The odds of the Idaho law going into effect are unclear. Nash said while federal district courts typically adhere to Supreme Court precedent, some appellate court judges have recently shown a willingness to defy precedent. While Idaho is in the jurisdiction of the relatively liberal 9th Circuit Court of Appeals, other abortion restrictions are being challenged in the more conservative 5th and 6th circuits.
The Supreme Court could undermine the abortion protections established in Roe v. Wade and subsequent decisions without overturning the 1973 ruling altogether, and a spate of conservative justices appointed under former President Donald Trump make it more likely cases will reach the high court.
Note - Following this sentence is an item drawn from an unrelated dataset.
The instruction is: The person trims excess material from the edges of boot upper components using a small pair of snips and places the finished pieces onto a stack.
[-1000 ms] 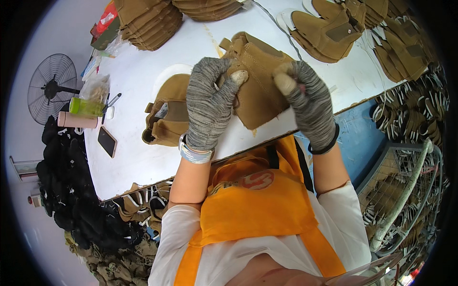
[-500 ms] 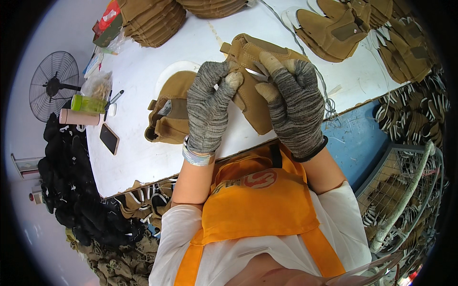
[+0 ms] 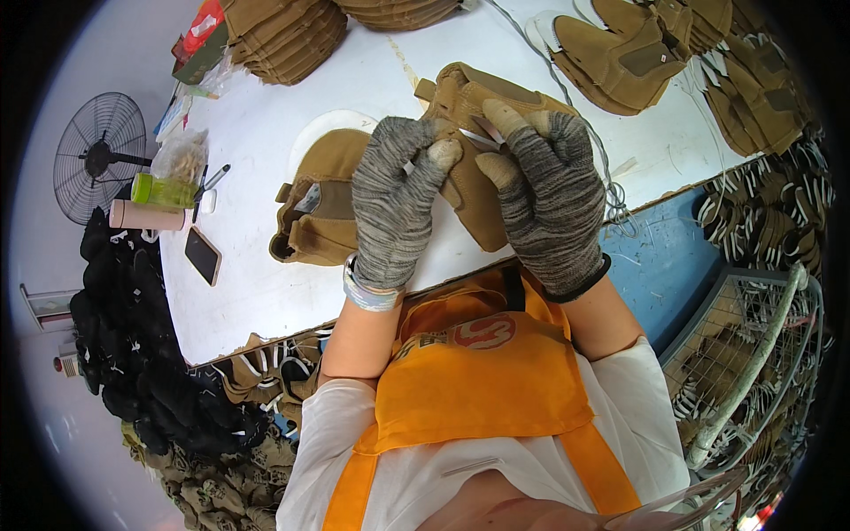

Chief Justice John Roberts, when he voted with the court's liberal justices in 2020 to strike down a Louisiana abortion law, signaled he was open to reconsidering other abortion protections.
"The court is seeking abortion cases — that was pretty clear from Roberts' opinion in the Louisiana decision," Nash said. "It seems that the court is not ready to take on a gestational age ban just yet. That's why I think the court would be looking to take a case or two on other types of restrictions before they jump into a more comprehensive ban."
Glenn said states like Idaho are enacting more restrictive abortion laws in anticipation of changes at the Supreme Court, because the Roe v. Wade decision centralized authority on the issue away from the states and toward the high court.
"You're seeing judges force the Supreme Court's hand a little bit," she said, "by pushing these cases up and saying, 'This is unresolved. This is an area of law where we aren't sure what to do.' And the reason for that is because the Supreme Court grabbed all the authority in 1973 and has been doling out little pieces of wisdom."
"With that level of confusion, a lot of lawmakers are saying, 'We're just going to pass the laws that we want on the books, and they will be there whenever we get authority back.' That seems to be the thinking behind a lot of laws that have that trigger provision."
If the laws do go into effect, Nash said, the impact on Idaho could be significant.
"Right now, there's no ban in effect," Nash said, "but there's the potential — given the makeup of the courts, given the direction of these state legislatures — that access could be even more limited. And for a place like Idaho where access isn't always available, that's a real concern."
Planned Parenthood of Greater Washington and North Idaho has clinics in Spokane, Pullman and Spokane Valley, but none in North Idaho.
Nationwide polls, including one by Gallup and another by NPR/PBS NewsHour/Marist in 2019, show more than three-quarters of Americans want abortion to remain legal, but a majority also supports some restrictions on when it can be performed. For now, abortion remains legal in all 50 states.